I love how all these threads center around conjecture and no real life experiences.

I guarantee that for every Chinese frame from a somewhat “legit” online vendor in the $400 to $600 range that has a problem, there’s also one from a main company like Giant or Specialized.

Get over it. It’s an open mold with the same fiber and copied layup techniques. The cost savings is in have essentially ZERO R&D staff, wind tunnel costs, etc…

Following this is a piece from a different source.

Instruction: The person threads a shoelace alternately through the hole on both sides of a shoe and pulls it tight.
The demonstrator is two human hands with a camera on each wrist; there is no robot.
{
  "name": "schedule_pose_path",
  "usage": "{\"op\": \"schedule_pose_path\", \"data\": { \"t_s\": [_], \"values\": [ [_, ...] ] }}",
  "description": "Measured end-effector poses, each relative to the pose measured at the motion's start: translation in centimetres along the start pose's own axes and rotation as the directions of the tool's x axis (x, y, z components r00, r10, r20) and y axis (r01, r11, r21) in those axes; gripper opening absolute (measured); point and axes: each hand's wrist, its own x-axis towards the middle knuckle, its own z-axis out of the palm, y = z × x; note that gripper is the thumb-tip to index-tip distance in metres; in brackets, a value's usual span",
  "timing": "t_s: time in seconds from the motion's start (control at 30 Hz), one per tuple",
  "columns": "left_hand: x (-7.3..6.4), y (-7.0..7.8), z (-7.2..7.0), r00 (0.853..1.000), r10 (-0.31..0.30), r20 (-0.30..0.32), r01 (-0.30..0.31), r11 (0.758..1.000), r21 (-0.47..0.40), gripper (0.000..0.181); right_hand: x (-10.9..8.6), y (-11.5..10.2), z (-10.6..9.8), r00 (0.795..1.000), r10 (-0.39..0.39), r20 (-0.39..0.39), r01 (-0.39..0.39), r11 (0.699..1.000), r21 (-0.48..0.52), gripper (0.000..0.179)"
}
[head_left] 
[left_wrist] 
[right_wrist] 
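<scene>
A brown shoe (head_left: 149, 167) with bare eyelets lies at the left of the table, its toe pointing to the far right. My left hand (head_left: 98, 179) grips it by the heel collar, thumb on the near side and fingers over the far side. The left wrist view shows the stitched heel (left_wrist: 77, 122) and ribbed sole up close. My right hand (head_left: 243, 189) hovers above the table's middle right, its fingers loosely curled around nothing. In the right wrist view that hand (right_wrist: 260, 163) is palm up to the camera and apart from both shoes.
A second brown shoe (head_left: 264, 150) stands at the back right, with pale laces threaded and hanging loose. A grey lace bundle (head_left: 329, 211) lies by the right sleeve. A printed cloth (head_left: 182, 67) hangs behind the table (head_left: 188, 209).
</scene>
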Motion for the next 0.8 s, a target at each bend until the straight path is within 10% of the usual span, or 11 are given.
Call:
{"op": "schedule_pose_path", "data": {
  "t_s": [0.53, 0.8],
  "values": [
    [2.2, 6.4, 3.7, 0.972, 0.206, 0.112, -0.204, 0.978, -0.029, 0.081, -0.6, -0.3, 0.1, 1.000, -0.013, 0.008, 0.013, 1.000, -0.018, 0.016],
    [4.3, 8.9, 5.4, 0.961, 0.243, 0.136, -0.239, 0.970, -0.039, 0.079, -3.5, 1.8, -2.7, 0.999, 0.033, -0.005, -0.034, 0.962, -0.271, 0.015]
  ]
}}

If you own a car with more than 100k miles, likelyhood is that at least 1/2 to 3/4 of the replacement parts on that car are “open mold” OE replacements, not OEM.

The counterfeit stuff of completely ripping off a company’s mold is bad, yes. But there isn’t necessarily anything wrong with an open-mold frameset just because it only cost $500 from China.

Once something has been done a million times, there is an accepted common procedure for how you do it. How you layup carbon, how it’s layed up around a head tube, or junctions, etc… Also…90% of all that fiber comes from one place anyway.

I would totally do it for a crit bike or a cyclocross bike. If you’re going to eventually crash it anyway, it won’t matter if it was going to break or not once you split it wide open in a pile up.

Also, you can get a wifi borescope online for like less than $40 and can scope the frame after buying it if you’re that concerned. Or buy it unpainted also, inspect, then paint.